I Can Lick Any Sonofabitch in the House: Menace

I Can Lick Any Sonofabitch in the House
Menace
In Music We Trust
2004-09-07

Mystery surrounds Portland’s I Can Lick Any Sonofabitch in the House, and that’s probably the way they like it. Cribbing their name from the autobiography of John L. Sullivan, the last bare-knuckle boxing champion, S.O.B. (as their fans call them) started in 2002 as singer Mike Damron’s near-solo project, releasing Creepy Little Noises, a record that introduced Damron’s wicked rasp to the world. His unique voice was not enough to carry the album, though, and the patchwork assembly of musicians never surpassed blandness, presenting a drab country-rock backdrop to Damron’s welcome weirdness. Consequently, not even he was appealing by the time the disc spun to a stop, being so overburdened by the weight of carrying the whole thing off with just his ravaged throat.

It was good news, then, that Damron found a stable lineup of musicians for his next outing, 2003’s Put Here to Bleed, which revealed not just an improved sound but a devoutly liberal outlook, a boon for the band coming as it did when swarms of twentysomethings were starting to go wild for Howard Dean (and, to a lesser extent, Dennis Kucinich, Dean for the deluded). Now that scads of high-profile rock stars have organized concerts and tours and rallies to pry our president from the White House, Damron finds himself in a crowded field with S.O.B.’s newest, Menace. Such a title coming from this band, combined with what can be discerned from the cryptic cover — there are a bird’s claws, some bombs in a nest, and a monster wielding a guitar, although the connections among these elements remains mysterious — gives the indication that the leftist sentiment will continue here, and those hankering for such a thing will not be disappointed.

Though the countryness of S.O.B. dictates a heavy dose of personal songwriting, mainly about heartbreak, politics once again grabs the attention. With a tribute to an American peace activist killed by an Israeli bulldozer in the Gaza Strip (“Rachel Corrie”), an anti-Fred Phelps diatribe (“Westboro Baptist Church”), and a story about two combatants on either side of the Iraqi insurgency (“Dust and Sun”), Menace wears its heart on its left sleeve. With as much as the press tends to cover this side of the group, it’s hard not to feel that it overshadows their other elements if it doesn’t render them superfluous. It’s a shame, since S.O.B. is a solid band that continues to get better at kicking out the greasy jams. Damron deserves a salute for turning what was his weakness at the outset into his current strength.

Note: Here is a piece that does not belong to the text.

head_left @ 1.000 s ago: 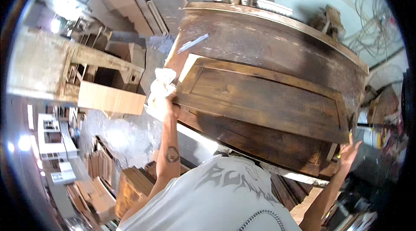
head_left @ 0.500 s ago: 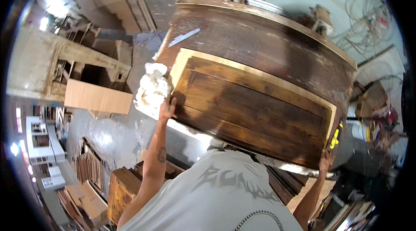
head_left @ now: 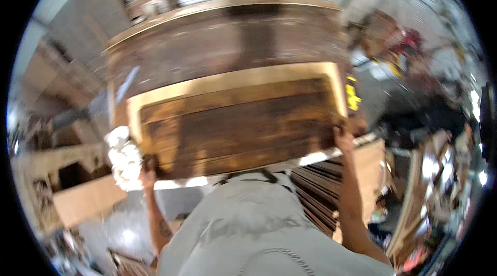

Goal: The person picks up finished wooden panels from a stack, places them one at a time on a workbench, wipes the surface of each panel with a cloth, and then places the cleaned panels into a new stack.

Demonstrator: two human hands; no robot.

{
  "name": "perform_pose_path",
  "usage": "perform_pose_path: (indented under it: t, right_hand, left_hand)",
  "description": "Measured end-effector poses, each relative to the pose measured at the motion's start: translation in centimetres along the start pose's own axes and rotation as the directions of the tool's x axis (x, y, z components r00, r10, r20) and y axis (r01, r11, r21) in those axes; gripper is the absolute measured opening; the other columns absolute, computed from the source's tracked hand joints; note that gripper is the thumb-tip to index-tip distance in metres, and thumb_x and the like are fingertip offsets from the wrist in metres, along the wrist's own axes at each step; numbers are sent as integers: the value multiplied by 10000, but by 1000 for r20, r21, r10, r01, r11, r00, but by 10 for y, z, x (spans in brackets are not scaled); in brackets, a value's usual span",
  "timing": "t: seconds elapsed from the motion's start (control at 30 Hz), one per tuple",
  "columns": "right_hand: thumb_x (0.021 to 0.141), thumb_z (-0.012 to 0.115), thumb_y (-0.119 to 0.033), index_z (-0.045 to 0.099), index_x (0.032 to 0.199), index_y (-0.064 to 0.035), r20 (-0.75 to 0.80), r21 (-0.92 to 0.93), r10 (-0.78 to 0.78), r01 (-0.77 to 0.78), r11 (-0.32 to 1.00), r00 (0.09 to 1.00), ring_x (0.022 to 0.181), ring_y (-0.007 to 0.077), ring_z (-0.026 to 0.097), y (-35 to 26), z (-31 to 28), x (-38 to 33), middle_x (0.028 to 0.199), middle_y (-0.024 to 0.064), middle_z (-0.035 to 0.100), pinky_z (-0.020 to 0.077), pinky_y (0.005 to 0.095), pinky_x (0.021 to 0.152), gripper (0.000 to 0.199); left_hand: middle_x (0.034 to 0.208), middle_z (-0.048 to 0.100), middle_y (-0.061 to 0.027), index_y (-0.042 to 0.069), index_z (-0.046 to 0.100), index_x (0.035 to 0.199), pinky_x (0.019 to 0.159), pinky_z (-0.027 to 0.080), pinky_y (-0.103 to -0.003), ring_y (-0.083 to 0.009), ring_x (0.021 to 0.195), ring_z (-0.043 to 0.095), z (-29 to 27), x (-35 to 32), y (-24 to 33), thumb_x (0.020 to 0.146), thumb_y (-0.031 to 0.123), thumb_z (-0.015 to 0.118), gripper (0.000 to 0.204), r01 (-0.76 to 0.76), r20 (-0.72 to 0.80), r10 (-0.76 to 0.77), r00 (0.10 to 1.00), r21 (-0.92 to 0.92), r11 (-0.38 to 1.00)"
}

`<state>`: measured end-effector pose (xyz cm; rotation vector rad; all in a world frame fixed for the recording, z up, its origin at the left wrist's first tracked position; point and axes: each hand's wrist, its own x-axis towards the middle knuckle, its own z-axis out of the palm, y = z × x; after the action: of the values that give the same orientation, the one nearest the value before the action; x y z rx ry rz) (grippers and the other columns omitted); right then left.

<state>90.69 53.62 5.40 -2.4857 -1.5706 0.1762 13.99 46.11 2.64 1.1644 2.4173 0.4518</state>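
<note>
A dark-stained wooden panel door (head_left: 253, 120) with a recessed middle lies flat on the workbench (head_left: 202, 43). Pale bare wood (head_left: 235, 77) shows along its far side and both ends. My left hand (head_left: 148, 173) grips the panel door at its near left corner, beside a heap of crumpled white cloth (head_left: 124, 158). At the near right corner, my right hand (head_left: 343, 139) has hold of the other end. Blur softens the fingers of both hands, and their undersides are hidden. A yellow-and-black tool (head_left: 352, 93) rests just past the right end.
A pale flat strip (head_left: 127, 84) lies on the bench's left side. A raised lip (head_left: 228, 3) runs along the back. Dark wooden strips (head_left: 318, 190) are stacked by my right side. A light wood board (head_left: 89, 199) stands at the left.
My view has swung to the right, so bench and panel door appear turned and shifted left. Both hands stay at the panel door's near corners.
</note>
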Motion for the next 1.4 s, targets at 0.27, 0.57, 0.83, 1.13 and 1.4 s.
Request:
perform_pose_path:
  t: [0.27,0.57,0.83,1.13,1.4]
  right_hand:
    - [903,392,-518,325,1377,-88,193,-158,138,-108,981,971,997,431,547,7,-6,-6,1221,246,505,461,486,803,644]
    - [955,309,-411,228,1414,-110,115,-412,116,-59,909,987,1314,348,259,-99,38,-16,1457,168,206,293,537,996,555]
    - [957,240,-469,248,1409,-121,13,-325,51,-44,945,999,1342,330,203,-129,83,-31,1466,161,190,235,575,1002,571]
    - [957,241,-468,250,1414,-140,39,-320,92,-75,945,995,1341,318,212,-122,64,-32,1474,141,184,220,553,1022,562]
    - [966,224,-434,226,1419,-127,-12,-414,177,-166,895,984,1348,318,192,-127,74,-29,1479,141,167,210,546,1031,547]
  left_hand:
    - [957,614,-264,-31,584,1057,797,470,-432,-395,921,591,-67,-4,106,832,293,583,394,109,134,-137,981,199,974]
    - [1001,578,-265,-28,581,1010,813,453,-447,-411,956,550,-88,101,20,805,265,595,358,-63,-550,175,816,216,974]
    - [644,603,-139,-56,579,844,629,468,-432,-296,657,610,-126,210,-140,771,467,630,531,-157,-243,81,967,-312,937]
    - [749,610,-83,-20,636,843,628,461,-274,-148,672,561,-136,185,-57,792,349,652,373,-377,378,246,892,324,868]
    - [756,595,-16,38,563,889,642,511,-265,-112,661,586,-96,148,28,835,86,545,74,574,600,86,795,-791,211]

The flip side of that, of course, is that his vocals and, more importantly, lyrics, have become the least appealing part of S.O.B. The charm of his hoarseness never recoups the losses incurred by a total lack of variety or range, and his cornpone accent sounds exaggerated or fake at key musical and emotional moments, thus undercutting several layers of suspended disbelief at once. Worse, his much-vaunted outspokenness always strikes out at the easiest possible targets. The aforementioned swipe at Baptist preacher Fred Phelps (he of “God hates fags” fame) is easily deserved, but that doesn’t make it especially courageous or insightful to chant “Fuck Fred Phelps and the Westboro Baptist Church.” Instead, it’s just smarmy, unbearably so, with the voluminous vulgarity of the song adding to this impression rather than making it sound more daring.

“Rachel Corrie” is somewhat more controversial, but by now, an anti-Israeli stance is becoming increasingly conventional among the quasi-radical crowd Damron is courting. “Dust and Sun”, the album closer, trims back the cheap preaching and is musically excellent in its minimal approach, but it neither tells us something we don’t already know nor touches us. It covers both sides but poorly in both cases. Its two characters don’t seem like living, breathing people so much as rhetorical devices contrived to make a point, which is exactly what they are. It’s a fitting if frustrating way to end a record with enough strong components to deserve better than its status as agitprop.